Hambacher Manifest zur Demokratiegeschichte

Das Hambacher Manifest zur Demokratiegeschichte wurde im Herbst 2016 auf dem Hambacher Schloss konzipiert und am 1. Juni 2017 in Berlin beschlossen. Es ist das Gründungsdokument der Arbeitsgemeinschaft Orte der Demokratiegeschichte.

Präambel

Deutschland hat Anteil an der langen europäischen Demokratie- und Freiheitstradition. Das Wissen um diese Wurzeln ist in unserer Gesellschaft vielfach verschüttet. Es ist vergessen, dass unser demokratischer, freiheitlicher und sozialer Rechtsstaat von vielen Menschen in unserem Land in politischen und teilweise militärischen Auseinandersetzungen unter zahlreichen Opfern erst erkämpft werden musste.

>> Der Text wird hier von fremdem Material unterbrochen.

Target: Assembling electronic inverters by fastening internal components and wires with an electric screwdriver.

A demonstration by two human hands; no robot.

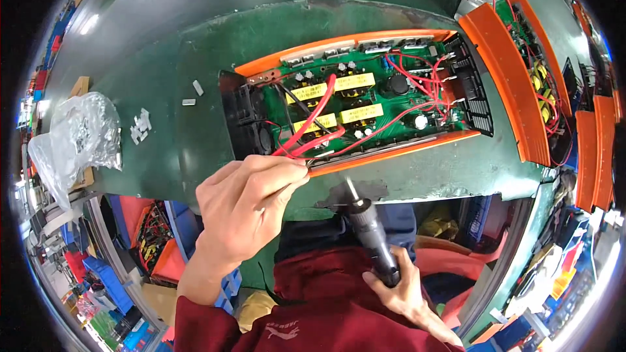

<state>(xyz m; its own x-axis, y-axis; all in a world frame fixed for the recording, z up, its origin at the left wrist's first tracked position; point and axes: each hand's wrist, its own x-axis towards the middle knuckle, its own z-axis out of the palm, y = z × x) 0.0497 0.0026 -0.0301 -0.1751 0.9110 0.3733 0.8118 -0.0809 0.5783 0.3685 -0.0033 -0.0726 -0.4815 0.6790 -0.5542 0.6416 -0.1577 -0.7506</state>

Auf diesem mühsamen, über zwei Jahrhunderte dauernden Weg Europas in die demokratische Gesellschaft wurde ein Grundwertekanon entwickelt, auf dem das gesellschaftliche Leben der Bundesrepublik Deutschland beruht.

Auch heute gilt: Demokratie, Grund- und Menschenrechte sind nicht selbstverständlich. Sie müssen immer wieder aufs Neue erkämpft und verteidigt werden. Sich dies bewusst zu machen, ist ein erster wichtiger Schritt, Demokratie, Grund- und Menschenrechte in unserer Gesellschaft zu stärken. Unverzichtbar und wichtig bleibt dafür auch die Erinnerung an das Unrecht und die Verbrechen in der deutschen Geschichte, insbesondere in den beiden deutschen Diktaturen.

Ziele

Ziel der Arbeitsgemeinschaft „Orte der Demokratiegeschichte“ ist es, die Wahrnehmung der deutschen Demokratie- und Freiheitsgeschichte lokal, regional und deutschlandweit zu fördern. Dafür sind zum einen schon bekannte oder bisher weniger bekannte Orte und Ereignisse im öffentlichen Gedenken zu verankern und als Lernorte weiter zu entwickeln. Zum anderen sind Vorkämpfer/innen und Streiter/innen für Demokratie und Grundwerte öffentlich stärker herauszustellen; ihre Bereitschaft, in ihren Lebenssituationen Verantwortung zu übernehmen und Handlungsspielräume zu nutzen, ist aufzuzeigen.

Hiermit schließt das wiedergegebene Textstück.